73. There are three articles with regard to which these variations for adapting the progressive Agrarian to established systems and prevailing interests may require to be made: --
The lands which are made liable to claims of allotment.
The persons to whom the right of making such claims is given.
The nature of the right acquired in the allotments thus assigned.
(1) Natural justice and the greatest good of the whole community would require that all lands whatever should be subject to these claims until the whole country were divided into farms not exceeding the established standard. But this not being practicable, except in a few rare cases, and on such occasions as a new settlement or an absolute conquest, it might be expedient in most countries to restrain these claims to uncultivated lands alone, or to the forests and demesnes of the crown, either of which would prove of great public utility. This Agrarian law might be established with regard to commons in general, restricting the right of making such claims on each separate common to the children of those who have a right of common in the same -- a regulation perhaps not impracticable in England.

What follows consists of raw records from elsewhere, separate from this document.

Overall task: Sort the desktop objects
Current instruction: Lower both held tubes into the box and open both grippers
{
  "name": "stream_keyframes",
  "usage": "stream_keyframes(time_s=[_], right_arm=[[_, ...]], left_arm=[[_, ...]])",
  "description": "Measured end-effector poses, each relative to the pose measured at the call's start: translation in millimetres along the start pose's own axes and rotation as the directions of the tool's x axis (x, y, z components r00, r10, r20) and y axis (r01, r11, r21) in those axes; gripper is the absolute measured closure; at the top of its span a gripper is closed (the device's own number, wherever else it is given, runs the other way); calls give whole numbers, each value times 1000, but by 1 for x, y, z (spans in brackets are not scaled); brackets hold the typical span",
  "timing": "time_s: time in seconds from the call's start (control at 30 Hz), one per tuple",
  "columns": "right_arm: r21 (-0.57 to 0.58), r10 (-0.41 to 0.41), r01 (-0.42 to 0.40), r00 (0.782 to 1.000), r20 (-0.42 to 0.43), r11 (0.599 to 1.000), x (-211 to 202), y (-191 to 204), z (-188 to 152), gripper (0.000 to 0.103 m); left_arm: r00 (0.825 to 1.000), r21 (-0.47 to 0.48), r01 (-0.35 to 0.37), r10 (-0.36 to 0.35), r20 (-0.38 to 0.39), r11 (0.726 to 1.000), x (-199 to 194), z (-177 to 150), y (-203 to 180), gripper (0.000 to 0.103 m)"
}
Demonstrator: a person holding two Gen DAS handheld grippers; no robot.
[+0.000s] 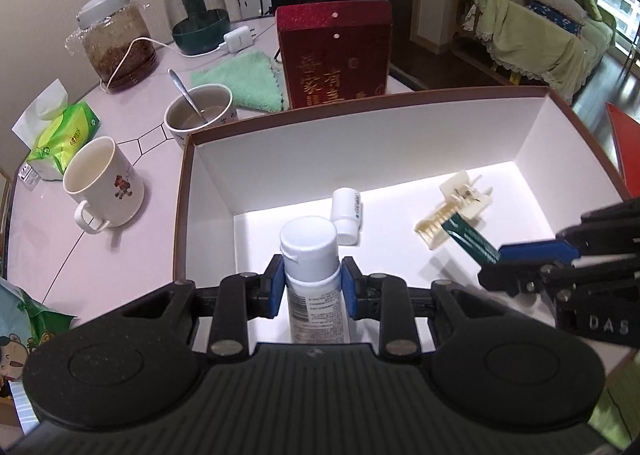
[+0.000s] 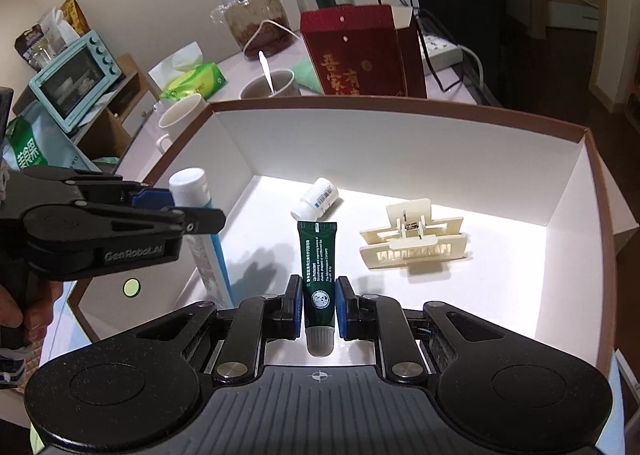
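White card lined the box [image 1: 280,159], where the left gripper [image 1: 313,287] clamped a white bottle [image 1: 310,255] and the right gripper [image 2: 318,309] pinched a green tube [image 2: 319,259], its cap end hidden between the pads. A small bottle [image 2: 316,199] and cream hair clip [image 2: 414,241] lay near the box's far wall; mugs [image 1: 102,185] crowded the pale table [image 1: 120,255] beyond its left edge.

Glossy plastic tube [image 2: 319,255], matt white card box [image 1: 360,143] – fluffy green cloth [image 1: 244,81] at eleven o'clock on the smooth counter [image 1: 132,255].
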State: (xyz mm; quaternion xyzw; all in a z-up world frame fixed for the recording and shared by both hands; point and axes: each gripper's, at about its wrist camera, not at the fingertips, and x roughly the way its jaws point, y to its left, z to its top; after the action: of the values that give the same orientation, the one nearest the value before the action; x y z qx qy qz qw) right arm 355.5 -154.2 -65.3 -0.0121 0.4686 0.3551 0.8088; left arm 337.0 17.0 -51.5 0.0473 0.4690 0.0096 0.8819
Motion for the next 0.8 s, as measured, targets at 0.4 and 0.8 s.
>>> stream_keyframes(time_s=[0.4, 0.8], right_arm=[[24, -13, 17, 991, -130, 1000, 42, -4, 17, 88], [37, -16, 24, 978, -210, 999, 72, -4, 21, 88]], left_arm=[[996, -24, -31, 29, -88, 999, 40, 15, 9, 77], [996, -32, -24, 21, -92, 999, 45, 15, 13, 75]])
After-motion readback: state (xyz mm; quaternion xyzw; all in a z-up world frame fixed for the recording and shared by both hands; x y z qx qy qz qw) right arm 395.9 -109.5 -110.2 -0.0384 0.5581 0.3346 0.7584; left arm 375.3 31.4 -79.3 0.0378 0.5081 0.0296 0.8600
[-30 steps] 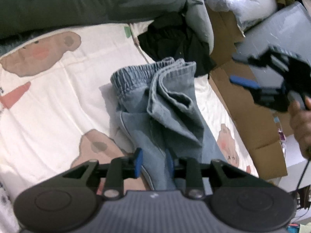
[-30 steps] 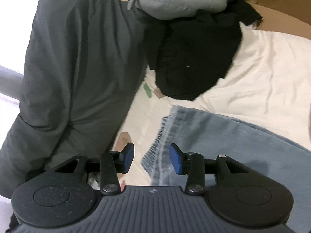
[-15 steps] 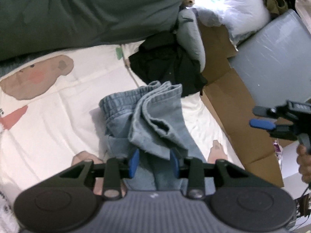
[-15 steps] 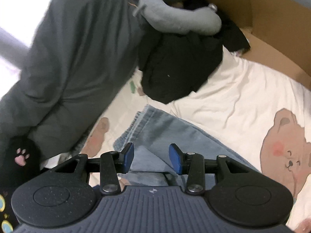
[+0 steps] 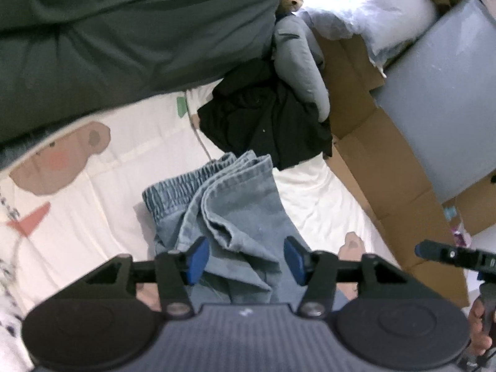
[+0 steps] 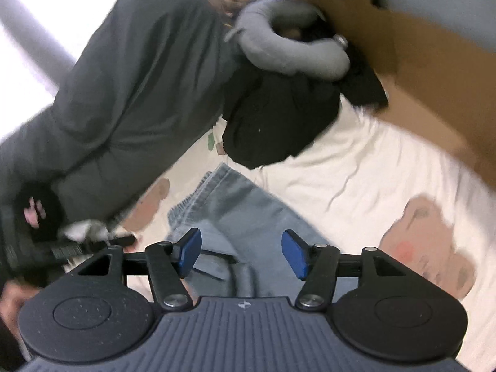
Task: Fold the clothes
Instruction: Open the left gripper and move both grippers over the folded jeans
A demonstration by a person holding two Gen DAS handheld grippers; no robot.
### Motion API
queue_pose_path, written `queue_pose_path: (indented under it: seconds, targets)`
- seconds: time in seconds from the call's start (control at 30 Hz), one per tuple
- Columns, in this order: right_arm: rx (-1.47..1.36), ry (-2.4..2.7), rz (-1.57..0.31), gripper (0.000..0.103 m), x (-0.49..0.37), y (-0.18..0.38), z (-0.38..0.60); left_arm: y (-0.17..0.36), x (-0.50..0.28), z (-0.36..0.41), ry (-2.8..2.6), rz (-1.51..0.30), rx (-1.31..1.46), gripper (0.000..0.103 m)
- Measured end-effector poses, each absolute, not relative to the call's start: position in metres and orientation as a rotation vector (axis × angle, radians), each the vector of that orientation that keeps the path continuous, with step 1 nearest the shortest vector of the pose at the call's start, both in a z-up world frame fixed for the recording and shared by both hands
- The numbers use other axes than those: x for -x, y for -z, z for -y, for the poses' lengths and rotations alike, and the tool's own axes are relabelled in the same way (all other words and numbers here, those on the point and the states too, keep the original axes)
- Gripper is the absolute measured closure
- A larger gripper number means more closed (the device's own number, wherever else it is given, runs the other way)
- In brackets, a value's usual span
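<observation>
Light blue jeans (image 5: 238, 214) lie folded over on the white printed bed sheet (image 5: 130, 167), elastic waistband (image 5: 173, 186) towards the left. My left gripper (image 5: 246, 260) hovers over the near end of the fold. Its jaws are opening, and the denim lies below them with neither pad pressing on it. In the right wrist view the jeans (image 6: 248, 214) run away from my right gripper (image 6: 241, 253), whose jaws are also opening above the cloth and grip nothing. The right gripper (image 5: 458, 257) also shows at the right edge of the left wrist view, held in a hand (image 5: 477, 325).
A dark grey duvet (image 5: 124, 37) covers the far side of the bed. Beyond the jeans lie a black garment (image 5: 266, 124) and a grey neck pillow (image 5: 300, 68). Cardboard (image 5: 387, 161), a grey panel (image 5: 449, 93) and a white pillow (image 5: 372, 9) stand along the right.
Both grippers have lifted away from the jeans and their jaws have spread wider. The left one let go of the denim fold. In the left wrist view the right gripper dropped towards the lower right.
</observation>
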State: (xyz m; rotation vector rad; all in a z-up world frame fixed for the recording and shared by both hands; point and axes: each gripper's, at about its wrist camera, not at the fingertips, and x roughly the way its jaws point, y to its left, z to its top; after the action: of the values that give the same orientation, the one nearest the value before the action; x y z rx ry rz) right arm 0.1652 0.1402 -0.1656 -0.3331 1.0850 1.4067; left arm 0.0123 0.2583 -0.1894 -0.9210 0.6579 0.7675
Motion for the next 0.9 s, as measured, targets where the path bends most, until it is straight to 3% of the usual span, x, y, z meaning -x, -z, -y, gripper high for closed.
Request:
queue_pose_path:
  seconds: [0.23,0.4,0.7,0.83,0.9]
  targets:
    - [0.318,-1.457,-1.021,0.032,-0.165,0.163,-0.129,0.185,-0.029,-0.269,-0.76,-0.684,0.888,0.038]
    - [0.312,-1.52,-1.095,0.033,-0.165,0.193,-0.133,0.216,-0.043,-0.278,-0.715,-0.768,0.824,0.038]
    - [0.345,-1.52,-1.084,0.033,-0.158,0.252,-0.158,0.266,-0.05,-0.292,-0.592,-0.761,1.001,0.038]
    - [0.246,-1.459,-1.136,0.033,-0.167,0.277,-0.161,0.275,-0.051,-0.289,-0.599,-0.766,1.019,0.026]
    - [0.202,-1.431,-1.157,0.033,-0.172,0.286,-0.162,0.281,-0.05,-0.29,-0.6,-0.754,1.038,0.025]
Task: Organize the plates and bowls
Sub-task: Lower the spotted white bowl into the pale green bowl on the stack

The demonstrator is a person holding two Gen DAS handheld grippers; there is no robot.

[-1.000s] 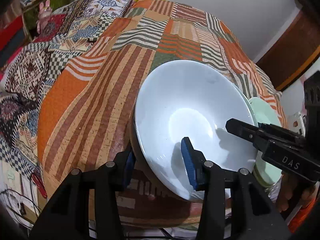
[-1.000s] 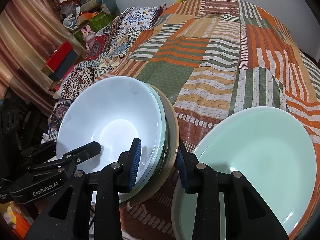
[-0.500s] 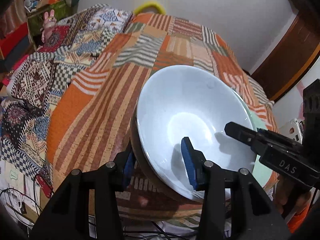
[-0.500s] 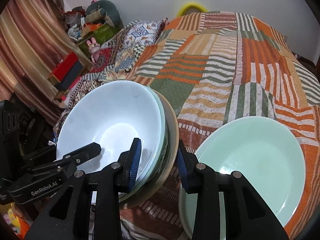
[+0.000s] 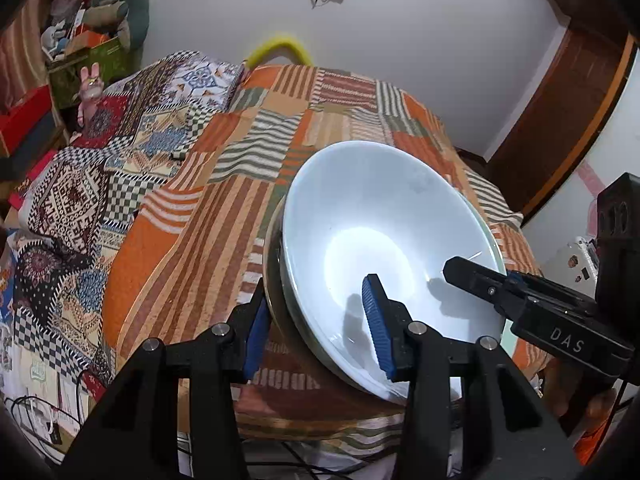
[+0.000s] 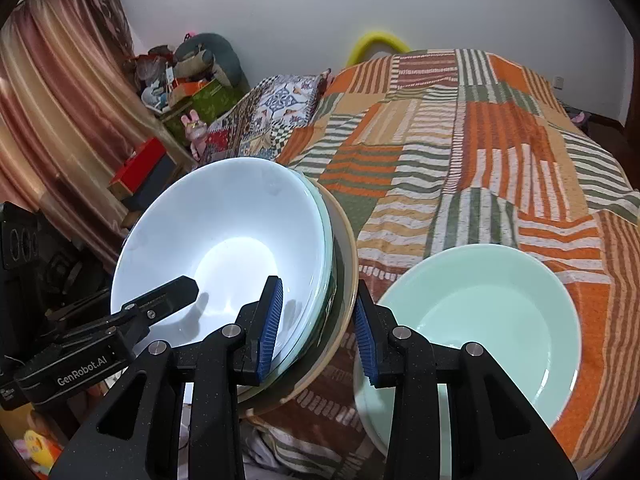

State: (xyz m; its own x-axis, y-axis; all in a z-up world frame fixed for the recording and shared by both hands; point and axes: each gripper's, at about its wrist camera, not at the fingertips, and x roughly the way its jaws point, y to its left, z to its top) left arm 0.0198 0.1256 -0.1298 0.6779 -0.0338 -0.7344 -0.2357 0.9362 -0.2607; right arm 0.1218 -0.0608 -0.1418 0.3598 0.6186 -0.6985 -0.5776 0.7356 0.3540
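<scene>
Stacked dishes held from both sides above the bed

White bowl (image 5: 384, 236) sits on top of a tilted stack, nested in a pale green dish whose rim just shows beneath it, with a tan plate (image 6: 347, 280) at the bottom. The whole stack is off the patchwork bedspread (image 5: 192, 240), near the bed's front edge.

On the left, the left claw (image 5: 316, 324) is closed on the stack's near-left rim: one blue pad presses the underside of the tan plate, the other lies inside the white bowl. In the right wrist view this claw's black finger reaches into the bowl from the lower left (image 6: 160, 304).

Further right, the right claw (image 6: 316, 320) is closed on the opposite rim of the same stack, its left pad inside the white bowl and its right pad against the tan plate's outer side. From the left wrist view its black body, marked DAS, comes in from the right edge (image 5: 520, 296), with part of a person's hand under it.

To the right of the stack, a mint green plate (image 6: 480, 320) lies flat on the bedspread, just beside the right claw and apart from the stack
</scene>
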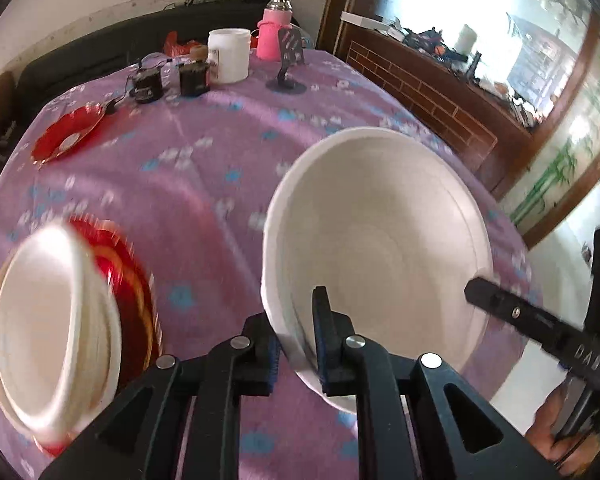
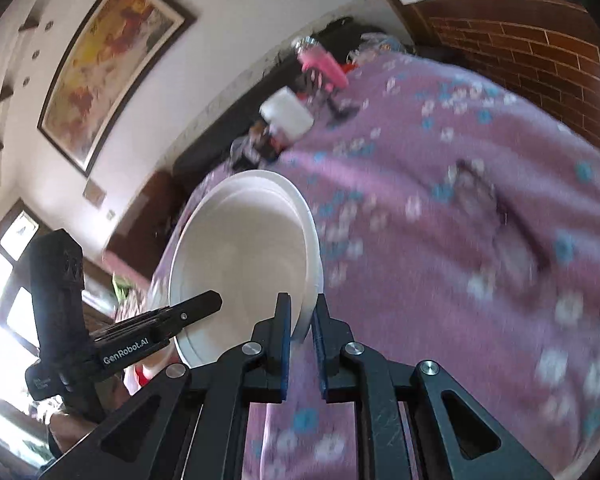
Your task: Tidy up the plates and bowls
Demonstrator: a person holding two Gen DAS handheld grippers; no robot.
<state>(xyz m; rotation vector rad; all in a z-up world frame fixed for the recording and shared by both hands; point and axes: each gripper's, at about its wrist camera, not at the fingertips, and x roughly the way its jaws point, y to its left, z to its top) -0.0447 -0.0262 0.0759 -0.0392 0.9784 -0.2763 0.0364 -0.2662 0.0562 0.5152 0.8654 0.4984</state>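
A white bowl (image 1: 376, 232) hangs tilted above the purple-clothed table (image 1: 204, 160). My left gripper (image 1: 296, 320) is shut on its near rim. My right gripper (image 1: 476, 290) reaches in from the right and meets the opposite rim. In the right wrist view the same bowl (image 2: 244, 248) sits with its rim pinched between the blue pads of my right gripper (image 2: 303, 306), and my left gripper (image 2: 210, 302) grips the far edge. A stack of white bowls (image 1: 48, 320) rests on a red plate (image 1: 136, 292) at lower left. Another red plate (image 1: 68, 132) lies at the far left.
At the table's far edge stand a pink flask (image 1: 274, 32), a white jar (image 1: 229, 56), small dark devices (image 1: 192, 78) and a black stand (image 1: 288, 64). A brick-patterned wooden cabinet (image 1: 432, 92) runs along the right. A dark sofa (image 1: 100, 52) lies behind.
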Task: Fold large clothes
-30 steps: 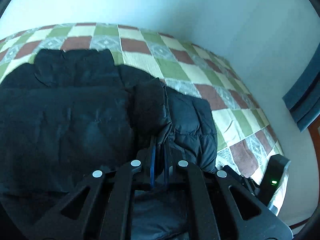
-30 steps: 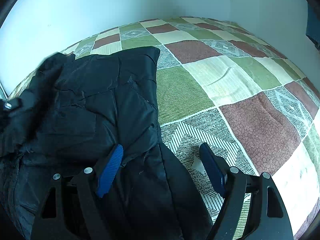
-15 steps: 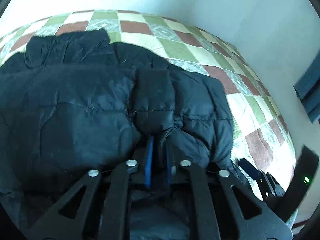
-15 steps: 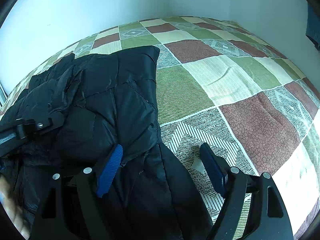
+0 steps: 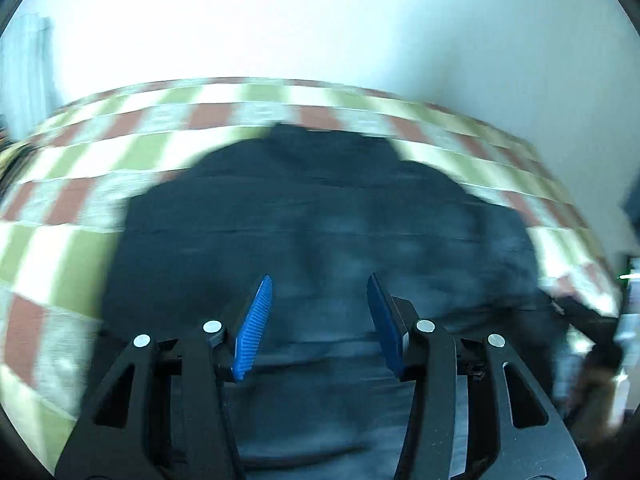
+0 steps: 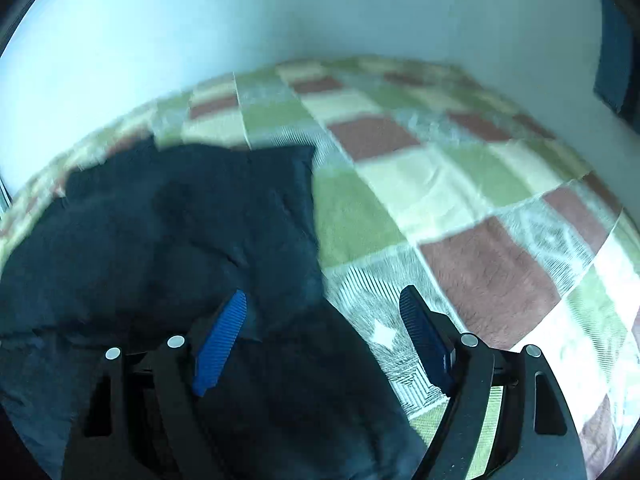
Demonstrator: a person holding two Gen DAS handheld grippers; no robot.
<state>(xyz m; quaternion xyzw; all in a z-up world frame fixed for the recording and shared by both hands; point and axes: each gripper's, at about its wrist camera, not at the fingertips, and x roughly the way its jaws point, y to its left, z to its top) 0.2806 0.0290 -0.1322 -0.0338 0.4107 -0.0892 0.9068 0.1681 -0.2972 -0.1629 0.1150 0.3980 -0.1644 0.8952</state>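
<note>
A large black padded jacket (image 5: 320, 220) lies spread on a checked bedspread (image 5: 80, 208). My left gripper (image 5: 320, 300) is open and empty, hovering over the jacket's middle; the view is motion-blurred. In the right wrist view the jacket (image 6: 180, 232) fills the left half, its right edge running down the bedspread (image 6: 460, 208). My right gripper (image 6: 324, 312) is open and empty, straddling the jacket's right edge, left finger (image 6: 222, 340) over cloth, right finger (image 6: 424, 340) over the bedspread.
The bed sits in a corner between pale walls (image 6: 200, 20). A dark object with a green light (image 5: 628, 276) shows at the right edge of the left wrist view. A dark blue panel (image 6: 616, 40) hangs at the upper right.
My left gripper has let go of the jacket fold, opened, and swung up and back. The right gripper stays open and has pulled back slightly; both views are now blurred.
</note>
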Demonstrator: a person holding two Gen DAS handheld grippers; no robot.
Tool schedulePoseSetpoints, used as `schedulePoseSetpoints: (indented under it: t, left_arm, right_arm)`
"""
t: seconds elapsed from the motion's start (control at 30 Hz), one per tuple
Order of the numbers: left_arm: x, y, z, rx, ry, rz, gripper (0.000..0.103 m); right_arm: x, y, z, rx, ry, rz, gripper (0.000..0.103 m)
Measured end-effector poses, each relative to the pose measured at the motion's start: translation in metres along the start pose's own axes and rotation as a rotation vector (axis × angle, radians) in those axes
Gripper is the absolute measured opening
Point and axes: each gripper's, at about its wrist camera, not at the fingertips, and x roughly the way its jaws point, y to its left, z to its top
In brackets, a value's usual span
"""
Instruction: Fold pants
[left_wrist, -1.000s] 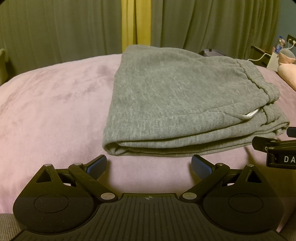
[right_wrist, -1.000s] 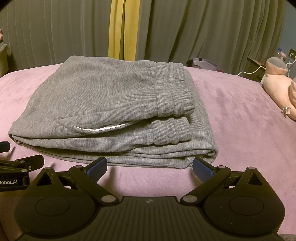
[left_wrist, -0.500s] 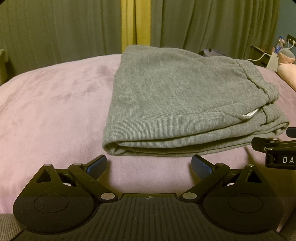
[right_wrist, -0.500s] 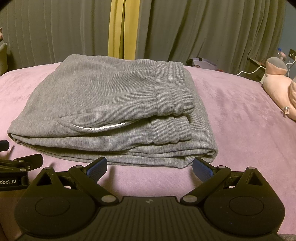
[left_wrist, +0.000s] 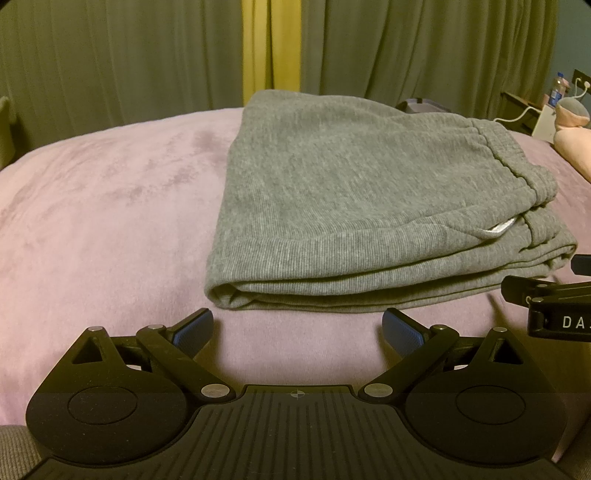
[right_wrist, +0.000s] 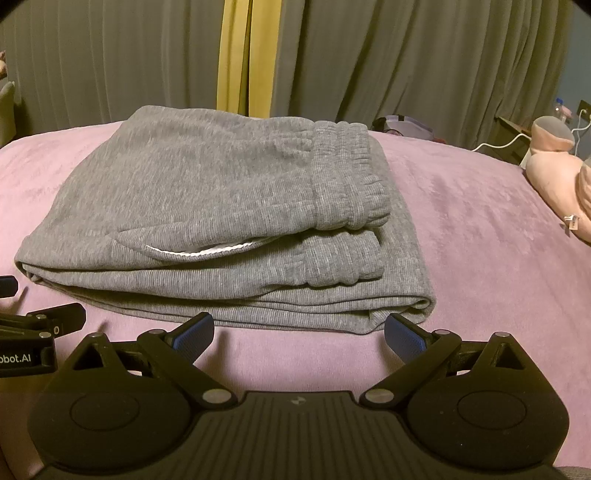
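Pants (left_wrist: 354, 206) lie folded in stack mid-bed (left_wrist: 110, 206), near front edge. Left tongs (left_wrist: 297, 328) and right tongs (right_wrist: 299, 332) gape wide, empty. We judge fold done; back out level, no snagging hem.

A bed (left_wrist: 110, 206) covered in a pink plush blanket carries the grey pants (left_wrist: 362, 221), which lie on it folded into a thick stack of layers, the elastic waistband on top toward their right side and a white pocket edge showing. Well to the right of the pants, a pink plush toy (right_wrist: 557, 177) rests on the bed
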Motion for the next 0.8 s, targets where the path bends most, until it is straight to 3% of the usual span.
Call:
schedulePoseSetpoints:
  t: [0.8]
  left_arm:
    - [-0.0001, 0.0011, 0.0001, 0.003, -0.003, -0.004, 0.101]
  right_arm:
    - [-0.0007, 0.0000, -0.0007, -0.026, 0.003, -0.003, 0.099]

In almost every country there are some classes of men who, though they are allowed to possess property in land, are yet not reckoned to stand on the same footing with the bulk of the community, nor admitted to any share of government or legislative power. Such is the situation of Protestants in Roman Catholic, and of Roman Catholics in Protestant, countries. Might not such a statute be enacted in its full extent with regard to the lands of these proprietors? Might it not be enacted in its full extent with respect to lands whose proprietors are subjects of a foreign state? of which there are frequent instances on the Continent, and in most cases, these lands are subjected to double taxes, or other burdens, far less equitable than any detriment that might be incurred by the proprietor from the operation of this law.
The estates of absentees of a certain description, and still more the lands which at any time devolve by forfeiture to the public, might be made liable to such an Agrarian; the right of making claims on these estates being confined to natives of the same county or district.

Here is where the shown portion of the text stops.